● **Exercise requirements**
Could the lines from the start of the data through the line with "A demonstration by" be set down exactly, with no pictures among them?
= Beginning of Section =
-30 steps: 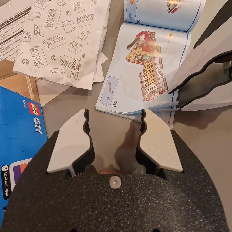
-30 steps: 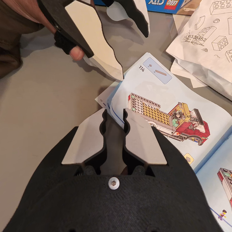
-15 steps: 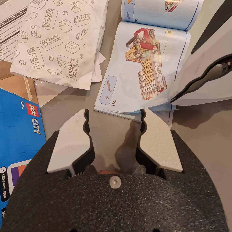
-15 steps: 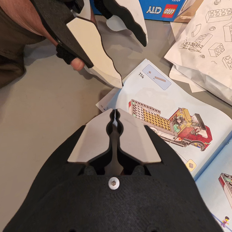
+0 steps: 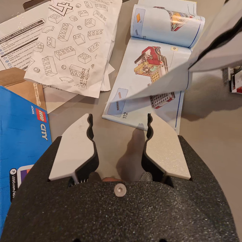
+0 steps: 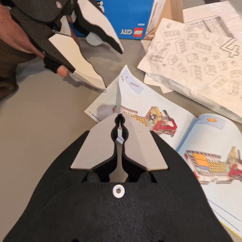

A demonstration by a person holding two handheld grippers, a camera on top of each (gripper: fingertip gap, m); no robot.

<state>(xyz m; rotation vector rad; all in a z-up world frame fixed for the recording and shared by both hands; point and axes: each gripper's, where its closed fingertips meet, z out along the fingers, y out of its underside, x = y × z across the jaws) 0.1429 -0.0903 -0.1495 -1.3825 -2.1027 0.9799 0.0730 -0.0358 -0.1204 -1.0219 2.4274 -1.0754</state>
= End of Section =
● **Response to the exercise**
-30 steps: 
-30 steps: 
-15 steps: 
-15 steps: 
+0 steps: 
+0 steps: 

A demonstration by a person holding two handheld grippers, a camera on top of each (gripper: fingertip gap, m); no robot.

Exercise complete, with nothing further to add.